*** DATA EXTRACT Section Begins ***

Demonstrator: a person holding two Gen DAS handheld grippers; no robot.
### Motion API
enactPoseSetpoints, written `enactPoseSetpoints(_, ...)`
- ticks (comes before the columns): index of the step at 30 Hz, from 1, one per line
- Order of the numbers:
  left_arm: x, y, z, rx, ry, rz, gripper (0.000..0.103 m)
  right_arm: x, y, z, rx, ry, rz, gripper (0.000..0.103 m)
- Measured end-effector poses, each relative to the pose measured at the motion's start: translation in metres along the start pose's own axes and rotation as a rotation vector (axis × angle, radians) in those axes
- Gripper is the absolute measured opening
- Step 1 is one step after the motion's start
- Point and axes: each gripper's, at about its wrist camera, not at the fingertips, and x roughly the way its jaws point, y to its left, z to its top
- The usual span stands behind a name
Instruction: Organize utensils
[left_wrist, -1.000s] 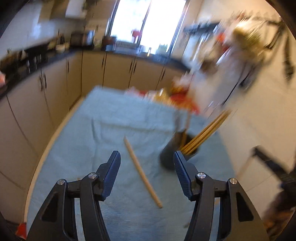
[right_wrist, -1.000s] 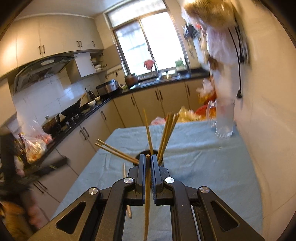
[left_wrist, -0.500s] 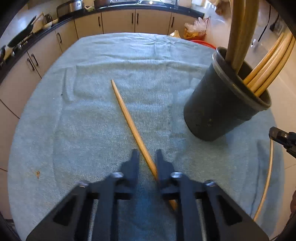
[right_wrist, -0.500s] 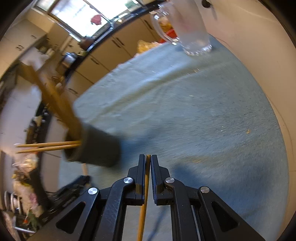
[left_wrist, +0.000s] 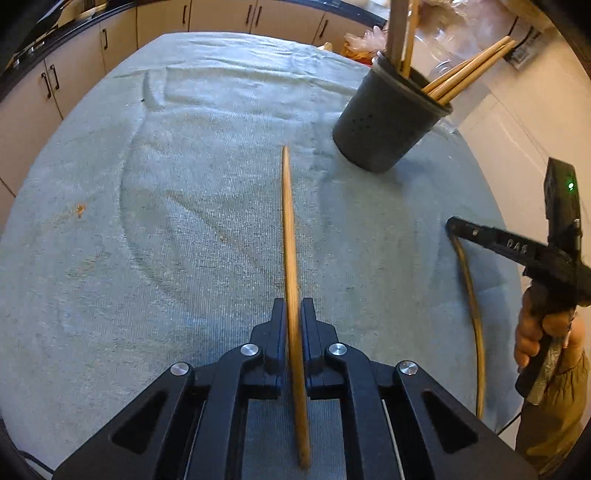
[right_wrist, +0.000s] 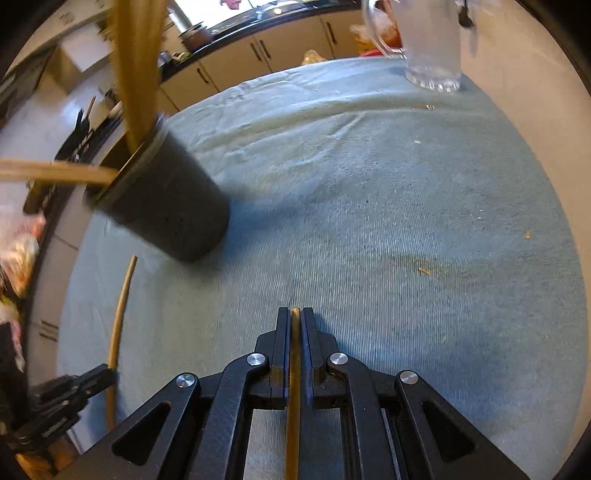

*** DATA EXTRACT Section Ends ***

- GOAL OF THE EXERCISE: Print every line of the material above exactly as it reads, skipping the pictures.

- SOLUTION:
Demonstrator: a person holding two Gen DAS handheld grippers; no robot.
### Motion API
enactPoseSetpoints, written `enactPoseSetpoints(_, ...)`
- ticks (comes before the columns): index of the step at 30 Hz, from 1, one per line
- Order of the numbers:
  left_arm: x, y, z, rx, ry, rz, gripper (0.000..0.103 m)
  right_arm: x, y, z, rx, ry, rz, gripper (0.000..0.103 m)
- Measured end-effector poses, each relative to the pose measured at the motion's start: translation in metres along the start pose's own axes and rotation as a rotation vector (axis × angle, radians) in those axes
- Gripper is the absolute measured opening
- Step 1 is one step after the motion's start
- Point and axes: each gripper's, at about its wrist camera, not at the fingertips, and x roughly the way its jaws point, y to its left, z to its top
- The usual span stands behind a name
Instruction: Organize utensils
[left_wrist, -1.000s] 
[right_wrist, -1.000s] 
[left_wrist, -0.500s] 
[right_wrist, -0.500s] 
[left_wrist, +0.000s] 
[right_wrist, +0.000s] 

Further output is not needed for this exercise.